**WHAT YOU SHOULD DO**
Could you copy, exactly as written, every line from the first line of the records through the one containing "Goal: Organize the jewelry"?

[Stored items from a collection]

--- START ---

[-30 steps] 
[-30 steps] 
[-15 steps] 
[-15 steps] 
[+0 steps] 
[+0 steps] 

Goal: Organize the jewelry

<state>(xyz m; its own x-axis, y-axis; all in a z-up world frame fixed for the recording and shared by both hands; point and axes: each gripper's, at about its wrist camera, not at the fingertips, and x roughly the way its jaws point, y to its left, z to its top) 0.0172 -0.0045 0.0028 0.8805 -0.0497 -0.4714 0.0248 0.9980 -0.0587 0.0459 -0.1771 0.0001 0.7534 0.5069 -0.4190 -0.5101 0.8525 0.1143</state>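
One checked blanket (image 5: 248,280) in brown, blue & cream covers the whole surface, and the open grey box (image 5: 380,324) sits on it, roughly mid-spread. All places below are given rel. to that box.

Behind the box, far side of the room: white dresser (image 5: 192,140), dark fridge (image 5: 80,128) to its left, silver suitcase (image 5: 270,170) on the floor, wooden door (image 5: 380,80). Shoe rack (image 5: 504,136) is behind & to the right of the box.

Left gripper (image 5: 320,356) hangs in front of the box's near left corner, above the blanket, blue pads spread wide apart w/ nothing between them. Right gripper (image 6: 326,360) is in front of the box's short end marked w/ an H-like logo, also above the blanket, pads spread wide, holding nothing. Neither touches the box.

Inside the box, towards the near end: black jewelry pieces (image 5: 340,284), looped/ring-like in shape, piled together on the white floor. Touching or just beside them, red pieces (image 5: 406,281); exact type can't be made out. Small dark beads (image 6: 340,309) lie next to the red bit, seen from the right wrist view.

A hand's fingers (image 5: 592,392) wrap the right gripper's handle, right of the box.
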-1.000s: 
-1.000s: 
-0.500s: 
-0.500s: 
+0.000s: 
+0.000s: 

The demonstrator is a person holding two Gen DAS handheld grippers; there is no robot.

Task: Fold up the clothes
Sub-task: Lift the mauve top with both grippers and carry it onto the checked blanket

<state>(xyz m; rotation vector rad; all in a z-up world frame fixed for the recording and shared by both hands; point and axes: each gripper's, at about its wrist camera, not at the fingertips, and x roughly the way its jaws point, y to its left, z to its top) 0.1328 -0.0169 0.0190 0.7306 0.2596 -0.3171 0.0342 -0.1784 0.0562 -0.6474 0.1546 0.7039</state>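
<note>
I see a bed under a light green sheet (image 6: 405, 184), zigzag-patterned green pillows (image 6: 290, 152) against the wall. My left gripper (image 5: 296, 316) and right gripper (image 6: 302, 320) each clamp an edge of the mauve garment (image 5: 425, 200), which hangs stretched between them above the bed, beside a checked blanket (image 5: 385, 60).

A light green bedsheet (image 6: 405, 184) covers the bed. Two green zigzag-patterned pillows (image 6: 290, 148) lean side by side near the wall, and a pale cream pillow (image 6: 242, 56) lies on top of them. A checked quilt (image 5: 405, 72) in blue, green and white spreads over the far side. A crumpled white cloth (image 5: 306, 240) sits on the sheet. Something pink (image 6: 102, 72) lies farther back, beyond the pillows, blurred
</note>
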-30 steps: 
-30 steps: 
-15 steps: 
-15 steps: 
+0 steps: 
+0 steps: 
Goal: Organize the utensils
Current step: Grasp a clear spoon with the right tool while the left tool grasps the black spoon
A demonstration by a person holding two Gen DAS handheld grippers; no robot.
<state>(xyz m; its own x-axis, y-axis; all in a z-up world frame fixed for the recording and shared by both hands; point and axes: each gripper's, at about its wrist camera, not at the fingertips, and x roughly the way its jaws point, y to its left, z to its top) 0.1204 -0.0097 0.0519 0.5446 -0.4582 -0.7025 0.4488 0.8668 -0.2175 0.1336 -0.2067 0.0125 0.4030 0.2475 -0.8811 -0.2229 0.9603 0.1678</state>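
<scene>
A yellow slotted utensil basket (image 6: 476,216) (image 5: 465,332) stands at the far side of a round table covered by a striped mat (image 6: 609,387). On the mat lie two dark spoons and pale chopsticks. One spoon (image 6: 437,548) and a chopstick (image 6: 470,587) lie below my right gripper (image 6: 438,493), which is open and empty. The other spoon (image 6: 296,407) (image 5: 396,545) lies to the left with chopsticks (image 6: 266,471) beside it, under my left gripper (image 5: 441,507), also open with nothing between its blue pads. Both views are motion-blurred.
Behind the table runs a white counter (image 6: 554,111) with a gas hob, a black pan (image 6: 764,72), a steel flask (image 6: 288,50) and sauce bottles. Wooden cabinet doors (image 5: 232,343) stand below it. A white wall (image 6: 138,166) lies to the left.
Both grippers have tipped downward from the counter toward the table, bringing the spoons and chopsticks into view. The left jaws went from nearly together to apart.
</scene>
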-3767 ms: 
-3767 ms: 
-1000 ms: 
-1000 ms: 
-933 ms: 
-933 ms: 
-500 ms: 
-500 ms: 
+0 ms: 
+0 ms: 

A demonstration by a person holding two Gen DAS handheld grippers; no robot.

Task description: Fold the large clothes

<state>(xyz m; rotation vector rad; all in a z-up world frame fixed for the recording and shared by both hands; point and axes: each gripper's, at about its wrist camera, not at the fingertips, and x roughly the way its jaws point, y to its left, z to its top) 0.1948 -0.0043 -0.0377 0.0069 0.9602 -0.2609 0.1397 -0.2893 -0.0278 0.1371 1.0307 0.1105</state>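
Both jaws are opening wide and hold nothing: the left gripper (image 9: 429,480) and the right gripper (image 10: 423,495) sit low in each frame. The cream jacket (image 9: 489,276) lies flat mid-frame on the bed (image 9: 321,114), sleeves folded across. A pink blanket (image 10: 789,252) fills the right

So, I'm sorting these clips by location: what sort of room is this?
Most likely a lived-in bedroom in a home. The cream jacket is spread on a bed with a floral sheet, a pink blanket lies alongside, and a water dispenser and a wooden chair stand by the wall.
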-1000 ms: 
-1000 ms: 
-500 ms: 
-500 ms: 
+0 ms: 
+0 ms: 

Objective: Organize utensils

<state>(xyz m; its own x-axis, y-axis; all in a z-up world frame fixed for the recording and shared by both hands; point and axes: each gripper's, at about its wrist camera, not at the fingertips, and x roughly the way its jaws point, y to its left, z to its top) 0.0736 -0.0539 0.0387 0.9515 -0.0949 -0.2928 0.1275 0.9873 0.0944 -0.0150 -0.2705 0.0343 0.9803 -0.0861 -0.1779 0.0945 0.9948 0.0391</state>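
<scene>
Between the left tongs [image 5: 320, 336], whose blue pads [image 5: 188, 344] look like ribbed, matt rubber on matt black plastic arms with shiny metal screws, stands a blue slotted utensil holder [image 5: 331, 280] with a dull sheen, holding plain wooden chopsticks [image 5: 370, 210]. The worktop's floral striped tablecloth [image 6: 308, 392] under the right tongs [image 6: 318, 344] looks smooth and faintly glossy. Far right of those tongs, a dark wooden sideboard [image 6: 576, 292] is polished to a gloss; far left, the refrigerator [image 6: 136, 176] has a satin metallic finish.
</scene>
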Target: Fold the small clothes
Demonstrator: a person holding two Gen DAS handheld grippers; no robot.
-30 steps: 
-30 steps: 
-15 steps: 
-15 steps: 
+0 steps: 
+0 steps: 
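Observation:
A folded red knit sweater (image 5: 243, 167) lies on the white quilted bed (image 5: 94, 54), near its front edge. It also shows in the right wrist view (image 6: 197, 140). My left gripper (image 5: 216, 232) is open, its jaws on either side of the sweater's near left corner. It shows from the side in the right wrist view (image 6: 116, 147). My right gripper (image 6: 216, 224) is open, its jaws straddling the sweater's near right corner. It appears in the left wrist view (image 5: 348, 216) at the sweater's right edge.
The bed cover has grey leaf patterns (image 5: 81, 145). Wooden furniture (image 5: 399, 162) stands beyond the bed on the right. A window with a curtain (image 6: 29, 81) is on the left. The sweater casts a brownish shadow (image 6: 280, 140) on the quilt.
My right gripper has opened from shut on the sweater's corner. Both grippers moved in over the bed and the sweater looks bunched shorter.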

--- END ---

**OUTPUT OF THE TASK**
[-30 steps] 
[-30 steps] 
[-15 steps] 
[-15 steps] 
[+0 steps] 
[+0 steps] 

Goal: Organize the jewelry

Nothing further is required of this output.